The seeker in Khagantak recognizes targets using artificial intelligence. Khagantak can travel 180 kilometers when released from a 12 km altitude. JSR Dynamics is responsible for developing the AI algorithms for the seeker, wing design, and some of the warhead combinations internally. The Khagantak-243 has five aft control surfaces and a cylindrical body with swivel-type mid-body glide wings. Having 125 kg of explosive charges, it contains a Mk-81 general-purpose blast-fragmentation warhead. An upgraded, longer-range model, the Khagantak-306 has updated guidance systems and redesigned control surfaces. Glide bombs from the Khagantak family have jamming-resistant satellite navigation, which guarantees efficient operation in areas without GPS. The glide bombs can function in temperatures between -40°C and +70°C and are compatible with the MIL-STD-1760 standard. It took more than a decade for Khagantak's development to complete, and the company has obtained a prototype and manufacturing contract, according to Bharat Electronics Limited officials. Initial flight testing is scheduled to start in mid-2025, and after that serial production will follow. The IAF's Su-30MKI will be the first aircraft to test the Khagantak-243 followed by other aircraft like the MiG-29K.

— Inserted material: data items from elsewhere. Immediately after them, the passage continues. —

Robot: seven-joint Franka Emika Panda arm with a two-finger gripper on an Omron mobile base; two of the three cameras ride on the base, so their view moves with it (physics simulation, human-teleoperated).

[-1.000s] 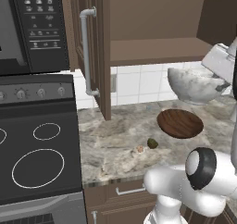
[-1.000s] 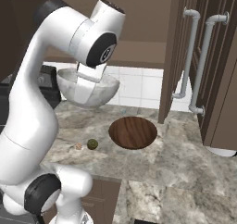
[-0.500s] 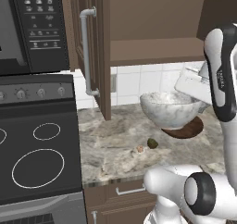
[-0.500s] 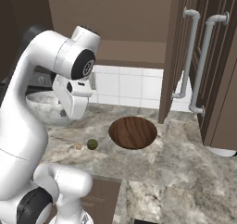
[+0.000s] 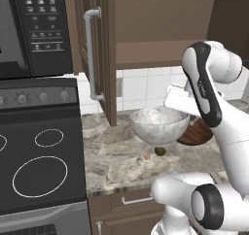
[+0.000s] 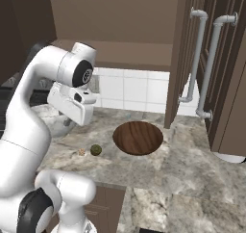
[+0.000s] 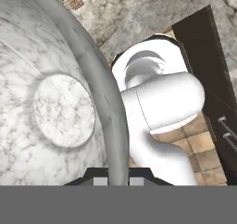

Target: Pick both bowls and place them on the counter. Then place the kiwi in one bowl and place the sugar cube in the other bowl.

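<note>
Since the earlier frames, the marbled bowl (image 5: 158, 125) has travelled from the right of the left base view toward its centre and has come lower, and it now hangs just above the table (image 5: 116, 154).

Left base view, left to right: a black stovetop (image 5: 39, 168) with white rings fills the left third; an open cabinet door (image 5: 103, 54) with a grey bar handle hangs at upper centre; the marbled bowl sits at centre, upright, its rim gripped on the right side by the hand (image 5: 181, 113). Directly below the bowl lie the sugar cube (image 5: 147, 156) and, just to its right, the kiwi (image 5: 160, 151), both on the table. Behind the bowl at centre right, part of the wooden bowl (image 5: 197, 133) shows.

Right base view, left to right: the arm rises at the left and hides most of the marbled bowl (image 6: 52, 120); the sugar cube (image 6: 81, 151) and kiwi (image 6: 96, 149) lie near each other at lower centre left; the wooden bowl (image 6: 138, 137) rests flat on the table at centre, well apart from both.

Hand view: the hand (image 7: 111, 180) is clamped tight on the marbled bowl's rim, with the bowl's interior at left and the sugar cube (image 7: 74, 0) at the upper left.
</note>
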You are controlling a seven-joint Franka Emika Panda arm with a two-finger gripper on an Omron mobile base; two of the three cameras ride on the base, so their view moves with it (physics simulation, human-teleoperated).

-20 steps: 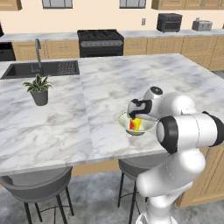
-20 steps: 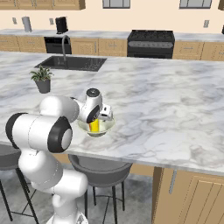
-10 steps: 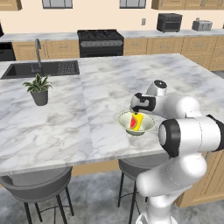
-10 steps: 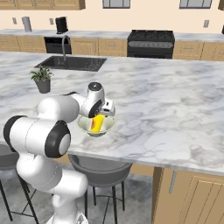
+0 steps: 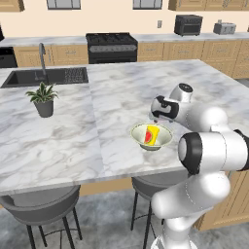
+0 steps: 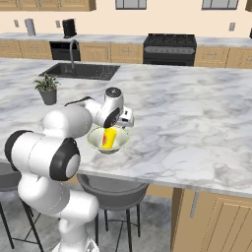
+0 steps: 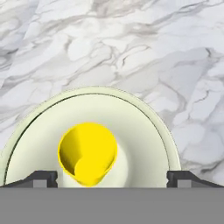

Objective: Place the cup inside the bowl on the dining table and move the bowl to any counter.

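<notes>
The yellow cup [image 5: 152, 135] with its red patch lies tilted inside the pale cream-green bowl [image 5: 138, 131], near the front edge of the marble dining table [image 5: 112, 102]. My gripper [image 5: 157, 116] hangs just above and behind the bowl's far right rim, open and holding nothing. In the hand view the cup [image 7: 87, 153] shows its open mouth inside the bowl [image 7: 144, 127], with my fingertips [image 7: 43, 178] wide apart on either side of my gripper [image 7: 113, 178]. From the right base view the cup [image 6: 109, 138] rests in the bowl [image 6: 96, 141] below my gripper [image 6: 123, 121].
A small potted plant [image 5: 44, 99] stands on the table's left part, with a sink [image 5: 44, 77] and faucet behind it. Grey stools [image 5: 39, 204] sit under the front edge. Wall counters [image 5: 160, 38] with a stove [image 5: 111, 46] run along the back.
My gripper has let go of the cup and drawn up and back from the bowl. The cup now lies loose in the bowl.
</notes>
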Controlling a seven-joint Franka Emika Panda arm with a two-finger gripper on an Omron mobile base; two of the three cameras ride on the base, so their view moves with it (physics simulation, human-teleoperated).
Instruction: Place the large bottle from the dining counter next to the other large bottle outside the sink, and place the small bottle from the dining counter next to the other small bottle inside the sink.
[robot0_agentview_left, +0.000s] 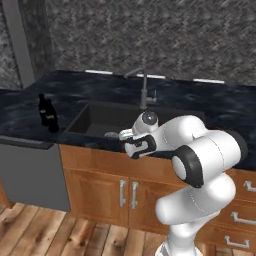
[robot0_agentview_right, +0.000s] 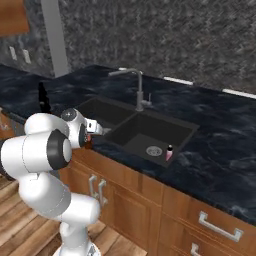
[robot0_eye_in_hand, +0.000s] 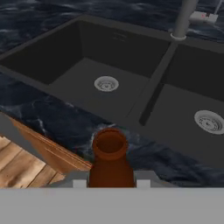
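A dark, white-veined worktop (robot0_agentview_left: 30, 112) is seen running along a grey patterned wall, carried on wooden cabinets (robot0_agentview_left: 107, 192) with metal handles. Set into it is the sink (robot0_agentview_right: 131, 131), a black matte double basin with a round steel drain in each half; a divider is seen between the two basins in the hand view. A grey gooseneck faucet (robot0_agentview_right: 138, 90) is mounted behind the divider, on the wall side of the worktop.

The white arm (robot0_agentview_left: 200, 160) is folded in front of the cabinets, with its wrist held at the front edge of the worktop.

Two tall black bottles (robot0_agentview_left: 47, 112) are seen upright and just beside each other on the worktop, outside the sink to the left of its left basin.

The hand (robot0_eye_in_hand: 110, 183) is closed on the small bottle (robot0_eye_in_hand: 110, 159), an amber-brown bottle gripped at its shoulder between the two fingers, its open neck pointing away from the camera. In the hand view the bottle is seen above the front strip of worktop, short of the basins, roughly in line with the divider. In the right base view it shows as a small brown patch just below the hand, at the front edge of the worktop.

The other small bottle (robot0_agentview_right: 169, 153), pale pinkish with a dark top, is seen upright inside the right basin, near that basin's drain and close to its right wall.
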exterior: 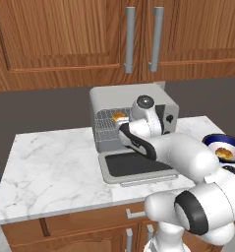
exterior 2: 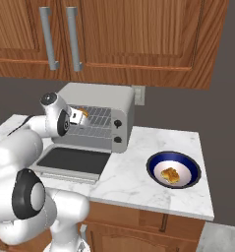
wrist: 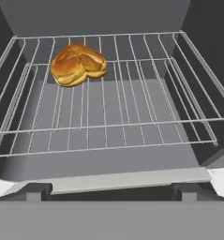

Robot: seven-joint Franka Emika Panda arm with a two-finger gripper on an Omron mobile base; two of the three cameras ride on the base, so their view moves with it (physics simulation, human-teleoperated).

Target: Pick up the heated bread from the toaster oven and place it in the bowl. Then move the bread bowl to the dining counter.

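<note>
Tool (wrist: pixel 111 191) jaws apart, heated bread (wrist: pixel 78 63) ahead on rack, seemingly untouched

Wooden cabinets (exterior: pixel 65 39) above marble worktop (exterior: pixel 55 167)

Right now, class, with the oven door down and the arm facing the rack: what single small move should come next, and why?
Probably ease the open fingers forward and toward the heated bread. It lies on the wire rack inside the toaster oven, off to one side and beyond the tips, not yet between them.
</note>
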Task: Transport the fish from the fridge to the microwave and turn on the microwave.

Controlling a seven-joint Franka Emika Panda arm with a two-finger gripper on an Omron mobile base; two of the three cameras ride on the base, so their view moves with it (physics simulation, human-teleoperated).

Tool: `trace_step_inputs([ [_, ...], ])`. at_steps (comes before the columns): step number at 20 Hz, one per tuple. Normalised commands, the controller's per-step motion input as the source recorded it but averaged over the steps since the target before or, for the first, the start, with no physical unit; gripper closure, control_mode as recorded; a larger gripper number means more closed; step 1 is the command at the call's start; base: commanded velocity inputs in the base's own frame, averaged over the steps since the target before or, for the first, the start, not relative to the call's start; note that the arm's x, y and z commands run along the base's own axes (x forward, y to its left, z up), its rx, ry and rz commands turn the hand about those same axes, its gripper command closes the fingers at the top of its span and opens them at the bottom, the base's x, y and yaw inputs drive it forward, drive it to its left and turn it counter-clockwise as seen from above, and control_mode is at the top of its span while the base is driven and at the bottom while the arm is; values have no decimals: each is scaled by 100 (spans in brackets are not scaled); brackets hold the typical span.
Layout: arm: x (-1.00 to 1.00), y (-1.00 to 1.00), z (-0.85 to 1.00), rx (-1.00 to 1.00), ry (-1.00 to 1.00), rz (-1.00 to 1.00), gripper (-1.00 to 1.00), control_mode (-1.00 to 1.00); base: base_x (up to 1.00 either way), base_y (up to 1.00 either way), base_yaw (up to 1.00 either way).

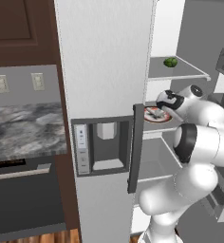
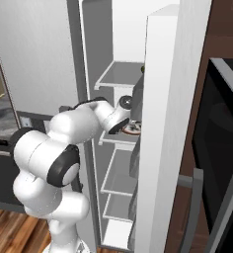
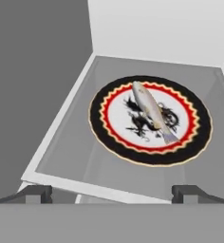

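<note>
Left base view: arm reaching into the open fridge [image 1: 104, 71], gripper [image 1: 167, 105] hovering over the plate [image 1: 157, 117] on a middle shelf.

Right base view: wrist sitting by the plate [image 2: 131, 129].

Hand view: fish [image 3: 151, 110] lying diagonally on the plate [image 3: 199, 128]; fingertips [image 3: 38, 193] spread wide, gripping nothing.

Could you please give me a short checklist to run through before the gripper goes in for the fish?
1. Fridge door open, shelf reachable: ok.
2. Fish lies on the plate, unobstructed: ok.
3. Gripper spread wide, nothing between its fingertips: ok.
4. Gripper centred over the fish: not ok, the fish sits ahead and slightly to the right in the hand view.
5. Fingers aligned across the fish's narrow width: cannot tell.
</note>
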Motion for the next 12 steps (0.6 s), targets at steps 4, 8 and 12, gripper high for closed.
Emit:
trace_step_inputs([
  [4,25,-7,-8,1,0,1,-100,-100,0,0,0],
  [8,27,-4,-8,1,0,1,-100,-100,0,0,0],
  [12,29,-4,-12,1,0,2,-100,-100,0,0,0],
])
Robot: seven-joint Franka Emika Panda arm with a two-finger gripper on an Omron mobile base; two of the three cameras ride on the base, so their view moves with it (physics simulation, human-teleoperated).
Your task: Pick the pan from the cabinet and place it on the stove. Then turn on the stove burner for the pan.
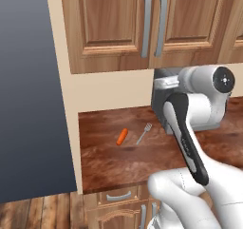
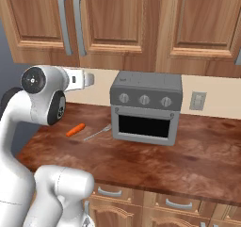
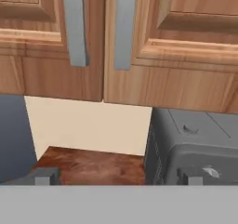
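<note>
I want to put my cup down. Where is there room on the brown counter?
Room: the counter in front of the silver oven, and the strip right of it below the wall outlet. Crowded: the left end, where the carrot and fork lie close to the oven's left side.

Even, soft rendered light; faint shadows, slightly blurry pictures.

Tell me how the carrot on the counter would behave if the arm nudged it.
The carrot is a slim, tapered cylinder lying flat on the counter, so it would probably roll, curving toward its thin end. It looks small and likely light, so a slight push may shift it. The fork lies apart beside it and might stop a roll that way.
</note>
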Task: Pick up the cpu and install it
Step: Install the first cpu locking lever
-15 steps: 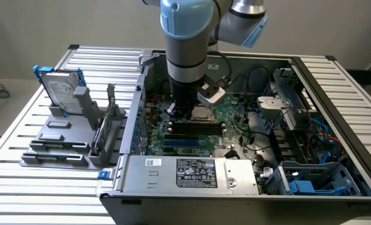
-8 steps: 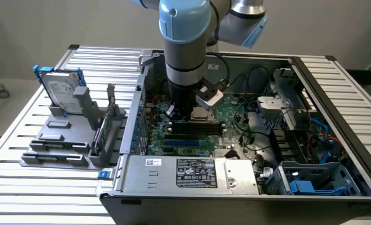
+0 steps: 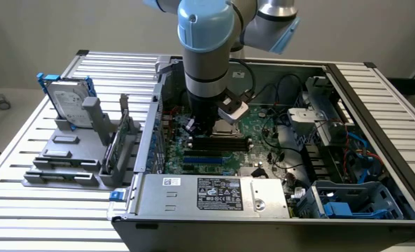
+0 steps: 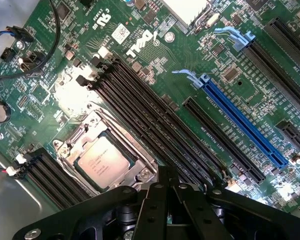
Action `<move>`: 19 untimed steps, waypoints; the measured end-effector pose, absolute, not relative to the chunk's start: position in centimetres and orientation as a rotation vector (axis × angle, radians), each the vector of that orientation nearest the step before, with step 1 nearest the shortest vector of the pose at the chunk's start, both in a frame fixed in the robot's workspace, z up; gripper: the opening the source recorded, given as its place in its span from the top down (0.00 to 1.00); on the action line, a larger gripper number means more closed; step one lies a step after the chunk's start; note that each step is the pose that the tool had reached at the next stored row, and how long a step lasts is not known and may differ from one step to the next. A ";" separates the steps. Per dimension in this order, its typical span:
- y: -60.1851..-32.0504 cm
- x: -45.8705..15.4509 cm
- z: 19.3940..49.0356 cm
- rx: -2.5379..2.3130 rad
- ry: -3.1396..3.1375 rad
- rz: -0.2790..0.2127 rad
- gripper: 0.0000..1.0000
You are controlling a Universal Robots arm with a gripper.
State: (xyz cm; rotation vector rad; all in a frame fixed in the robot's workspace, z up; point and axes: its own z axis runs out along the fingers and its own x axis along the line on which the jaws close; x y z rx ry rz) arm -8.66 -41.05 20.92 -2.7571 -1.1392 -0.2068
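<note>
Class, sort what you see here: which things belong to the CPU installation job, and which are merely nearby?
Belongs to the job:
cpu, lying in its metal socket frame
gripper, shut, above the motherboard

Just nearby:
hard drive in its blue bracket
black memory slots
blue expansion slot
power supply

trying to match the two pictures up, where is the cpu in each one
Exterior view: the cpu sits in its socket on the motherboard, just under the arm's wrist, above the black memory slots.
Wrist view: the cpu lies in the metal socket frame, close beside the tool.
Shared landmark: the black memory slots alongside the socket.
</note>
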 end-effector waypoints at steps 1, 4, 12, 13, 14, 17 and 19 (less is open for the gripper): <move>-41.0 -8.7 20.9 -2.755 -1.142 -0.207 0.89; -40.8 -8.7 20.6 -2.750 -1.150 -0.207 0.89; -40.4 -8.7 20.1 -2.741 -1.165 -0.206 0.89; -40.4 -8.8 20.1 -2.741 -1.166 -0.206 0.89; -40.4 -8.8 20.0 -2.740 -1.168 -0.206 0.89; -40.3 -8.8 19.9 -2.738 -1.171 -0.206 0.89; -40.2 -8.8 19.9 -2.737 -1.173 -0.206 0.89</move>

On 2 September 2026, the Indian Air Force conducted the maiden drop test of Khagantak-243 Long Range Glide Bomb while all mission objectives were met.

== Manufacturing ==
A memorandum of understanding was agreed upon on 20 February 2019, between Bharat Electronics Limited and JSR Dynamics Pvt Ltd, for the marketing and mass production of Khagantak and other jointly developed weapon systems. The development unit of JSR Dynamics has been established at the Hingna Industrial Estate of Maharashtra Industrial Development Corporation. The MIHAN Special Economic Zone will be the location of the manufacturing facility. Bharat Electronics Limited notified Janes on 11 February 2025, that it had obtained an order from the Indian Air Force to provide an undetermined quantity of Khagantak-243 munitions during Aero India 2025.

== User ==

- Indian Air Force: Unspecified number ordered.

== Export ==
The Times of India stated on 28 February 2019, that JSR Dynamics is in preliminary discussions with Vietnam regarding the weapon's export.